* **Prompt**: Looking at the records below, please work out how many lines contain the word "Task" and give the number alone.

* **Material supplied**:
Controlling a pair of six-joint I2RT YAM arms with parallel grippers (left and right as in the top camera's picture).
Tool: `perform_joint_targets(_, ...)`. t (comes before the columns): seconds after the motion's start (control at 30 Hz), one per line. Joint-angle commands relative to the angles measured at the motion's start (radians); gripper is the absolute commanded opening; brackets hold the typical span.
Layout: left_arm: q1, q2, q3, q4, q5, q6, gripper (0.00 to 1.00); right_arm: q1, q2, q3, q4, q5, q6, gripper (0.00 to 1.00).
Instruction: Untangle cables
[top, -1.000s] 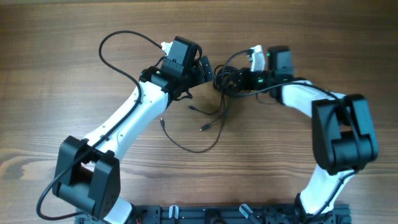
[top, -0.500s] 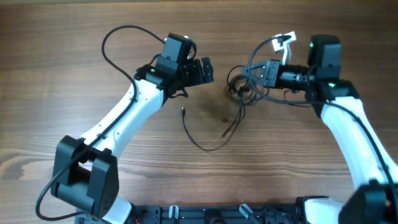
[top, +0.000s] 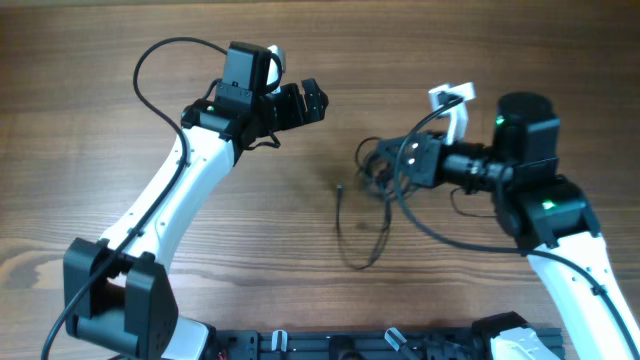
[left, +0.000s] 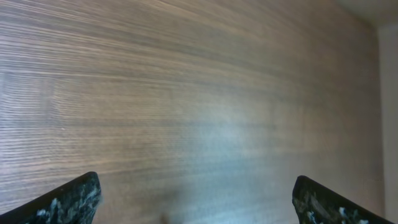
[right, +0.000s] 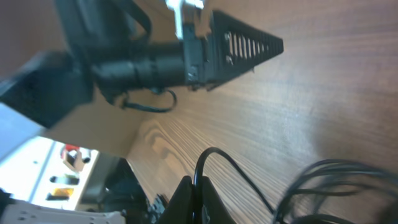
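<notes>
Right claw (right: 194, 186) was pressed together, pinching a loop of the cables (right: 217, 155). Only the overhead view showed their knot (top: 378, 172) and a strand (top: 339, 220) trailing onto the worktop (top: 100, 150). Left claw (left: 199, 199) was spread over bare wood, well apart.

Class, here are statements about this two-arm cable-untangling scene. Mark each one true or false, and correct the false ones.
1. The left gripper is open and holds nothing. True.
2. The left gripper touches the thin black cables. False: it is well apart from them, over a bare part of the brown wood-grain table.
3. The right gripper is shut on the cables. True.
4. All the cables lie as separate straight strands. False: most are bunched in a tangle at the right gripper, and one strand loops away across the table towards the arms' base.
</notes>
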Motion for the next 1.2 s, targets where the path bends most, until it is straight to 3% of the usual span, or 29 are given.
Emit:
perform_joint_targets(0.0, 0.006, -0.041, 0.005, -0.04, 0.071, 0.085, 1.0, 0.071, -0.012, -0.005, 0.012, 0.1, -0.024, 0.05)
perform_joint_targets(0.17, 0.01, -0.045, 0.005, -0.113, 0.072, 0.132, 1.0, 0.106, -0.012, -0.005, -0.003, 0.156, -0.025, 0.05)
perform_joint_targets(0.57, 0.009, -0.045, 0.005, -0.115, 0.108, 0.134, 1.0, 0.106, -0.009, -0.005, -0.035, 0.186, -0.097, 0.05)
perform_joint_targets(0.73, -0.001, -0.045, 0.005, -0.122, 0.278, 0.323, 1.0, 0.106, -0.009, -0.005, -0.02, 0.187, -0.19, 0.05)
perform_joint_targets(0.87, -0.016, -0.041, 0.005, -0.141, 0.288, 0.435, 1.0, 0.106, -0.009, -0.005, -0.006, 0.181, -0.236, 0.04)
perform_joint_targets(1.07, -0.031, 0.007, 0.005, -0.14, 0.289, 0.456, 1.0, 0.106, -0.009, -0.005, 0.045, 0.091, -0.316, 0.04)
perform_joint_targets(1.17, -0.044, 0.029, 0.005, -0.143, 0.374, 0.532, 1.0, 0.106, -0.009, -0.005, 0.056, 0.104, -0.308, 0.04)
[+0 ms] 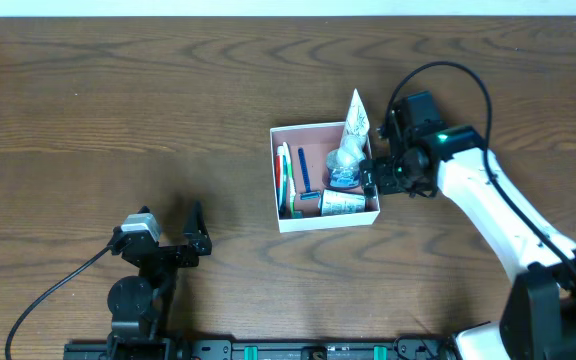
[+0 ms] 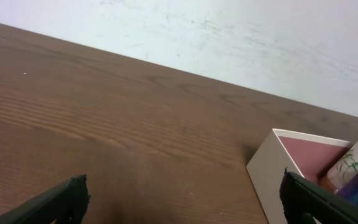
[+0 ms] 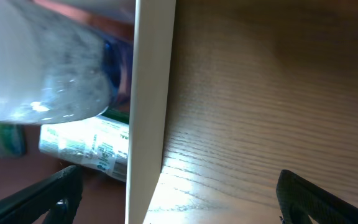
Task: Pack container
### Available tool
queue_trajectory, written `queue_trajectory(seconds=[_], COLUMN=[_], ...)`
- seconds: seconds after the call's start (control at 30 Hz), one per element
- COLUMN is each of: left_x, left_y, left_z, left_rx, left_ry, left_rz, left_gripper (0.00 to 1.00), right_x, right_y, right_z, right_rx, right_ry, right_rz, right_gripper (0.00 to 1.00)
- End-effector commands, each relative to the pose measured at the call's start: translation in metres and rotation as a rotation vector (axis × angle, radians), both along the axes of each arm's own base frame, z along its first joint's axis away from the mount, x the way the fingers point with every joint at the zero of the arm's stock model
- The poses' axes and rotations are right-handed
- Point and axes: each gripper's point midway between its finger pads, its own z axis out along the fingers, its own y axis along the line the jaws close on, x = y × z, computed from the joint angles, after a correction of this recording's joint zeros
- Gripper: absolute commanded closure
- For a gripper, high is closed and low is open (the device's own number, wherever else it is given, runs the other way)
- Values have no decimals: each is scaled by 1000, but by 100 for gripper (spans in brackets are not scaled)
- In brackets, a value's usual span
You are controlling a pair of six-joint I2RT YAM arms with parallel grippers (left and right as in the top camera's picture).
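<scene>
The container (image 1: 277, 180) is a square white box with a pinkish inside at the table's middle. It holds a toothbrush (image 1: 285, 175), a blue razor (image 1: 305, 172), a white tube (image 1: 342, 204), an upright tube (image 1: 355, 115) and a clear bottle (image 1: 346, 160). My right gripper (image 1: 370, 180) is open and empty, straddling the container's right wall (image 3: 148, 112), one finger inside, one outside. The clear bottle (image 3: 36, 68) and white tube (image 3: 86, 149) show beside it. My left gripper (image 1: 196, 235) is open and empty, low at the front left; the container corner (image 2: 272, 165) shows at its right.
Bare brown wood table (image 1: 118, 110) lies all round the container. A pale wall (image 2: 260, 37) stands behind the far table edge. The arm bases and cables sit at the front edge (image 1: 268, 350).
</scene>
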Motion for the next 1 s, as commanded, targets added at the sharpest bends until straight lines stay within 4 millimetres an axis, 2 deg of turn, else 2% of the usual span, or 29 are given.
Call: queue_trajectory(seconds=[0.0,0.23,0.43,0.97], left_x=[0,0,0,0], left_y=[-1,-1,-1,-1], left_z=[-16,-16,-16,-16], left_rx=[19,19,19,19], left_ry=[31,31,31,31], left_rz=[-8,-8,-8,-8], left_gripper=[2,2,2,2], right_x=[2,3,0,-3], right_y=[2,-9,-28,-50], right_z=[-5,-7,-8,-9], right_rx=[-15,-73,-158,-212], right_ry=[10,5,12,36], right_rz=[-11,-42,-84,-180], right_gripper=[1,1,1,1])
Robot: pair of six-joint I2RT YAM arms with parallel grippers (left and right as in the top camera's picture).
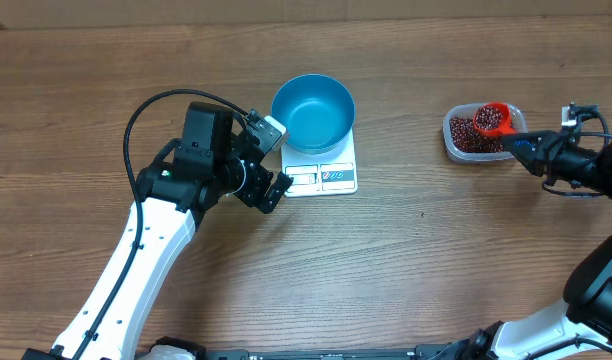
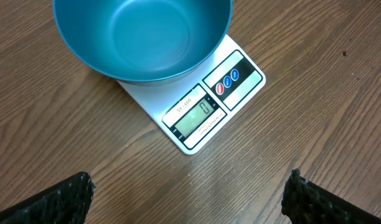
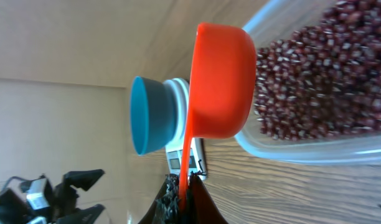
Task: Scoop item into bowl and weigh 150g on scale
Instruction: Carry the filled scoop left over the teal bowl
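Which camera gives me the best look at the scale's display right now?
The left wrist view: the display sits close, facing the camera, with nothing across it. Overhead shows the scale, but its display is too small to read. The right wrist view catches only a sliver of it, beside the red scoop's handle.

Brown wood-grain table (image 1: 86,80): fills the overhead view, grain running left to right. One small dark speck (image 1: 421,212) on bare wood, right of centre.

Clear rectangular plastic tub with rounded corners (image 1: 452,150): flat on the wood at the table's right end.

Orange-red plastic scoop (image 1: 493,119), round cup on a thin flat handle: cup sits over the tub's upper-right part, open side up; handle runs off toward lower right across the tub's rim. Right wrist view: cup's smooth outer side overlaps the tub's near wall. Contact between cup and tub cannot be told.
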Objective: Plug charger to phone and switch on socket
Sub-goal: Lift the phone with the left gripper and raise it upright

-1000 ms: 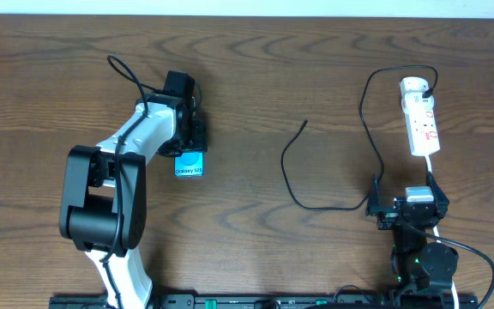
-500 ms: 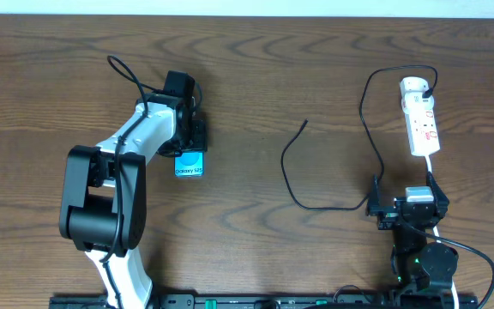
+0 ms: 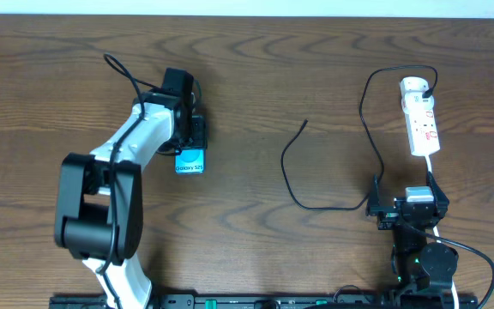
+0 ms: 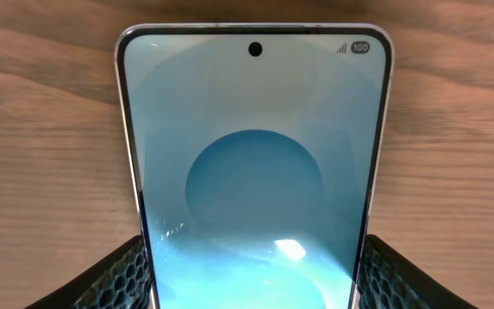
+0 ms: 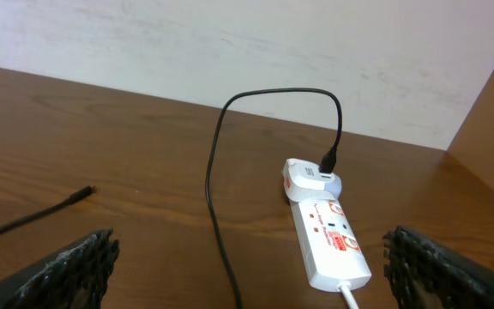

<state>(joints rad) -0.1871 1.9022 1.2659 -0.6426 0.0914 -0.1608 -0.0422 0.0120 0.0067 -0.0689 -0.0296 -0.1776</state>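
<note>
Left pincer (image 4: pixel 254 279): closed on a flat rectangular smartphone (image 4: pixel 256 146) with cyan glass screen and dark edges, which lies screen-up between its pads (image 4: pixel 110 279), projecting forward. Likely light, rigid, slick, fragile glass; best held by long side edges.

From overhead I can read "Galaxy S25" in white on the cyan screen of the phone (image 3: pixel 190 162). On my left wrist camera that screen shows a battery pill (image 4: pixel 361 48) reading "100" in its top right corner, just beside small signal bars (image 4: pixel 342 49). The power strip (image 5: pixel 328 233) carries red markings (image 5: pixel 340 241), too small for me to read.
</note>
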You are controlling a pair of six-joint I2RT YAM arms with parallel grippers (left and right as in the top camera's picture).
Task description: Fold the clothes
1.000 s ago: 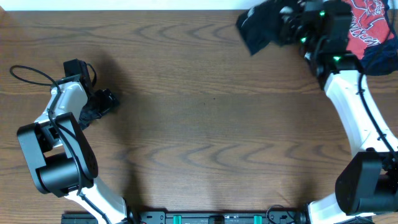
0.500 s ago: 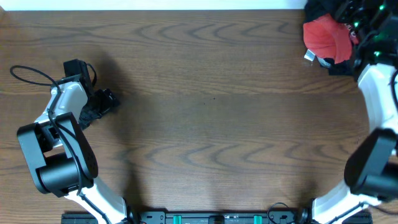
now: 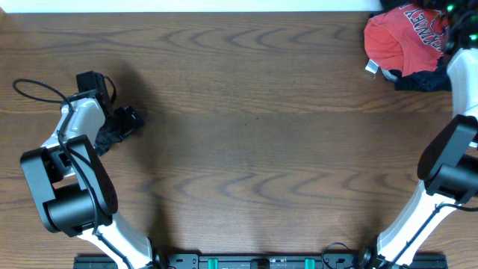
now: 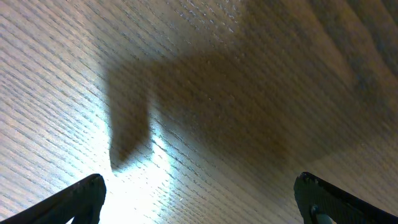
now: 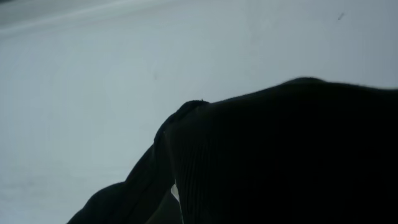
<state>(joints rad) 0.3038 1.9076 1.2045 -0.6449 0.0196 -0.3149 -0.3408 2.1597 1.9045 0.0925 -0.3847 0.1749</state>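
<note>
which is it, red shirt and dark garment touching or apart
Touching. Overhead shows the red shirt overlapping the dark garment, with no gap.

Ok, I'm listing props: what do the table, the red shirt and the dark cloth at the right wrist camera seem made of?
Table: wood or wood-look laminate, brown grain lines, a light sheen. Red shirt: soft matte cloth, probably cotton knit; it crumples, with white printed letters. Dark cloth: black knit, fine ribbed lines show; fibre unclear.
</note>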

* **Answer for this exercise**: 3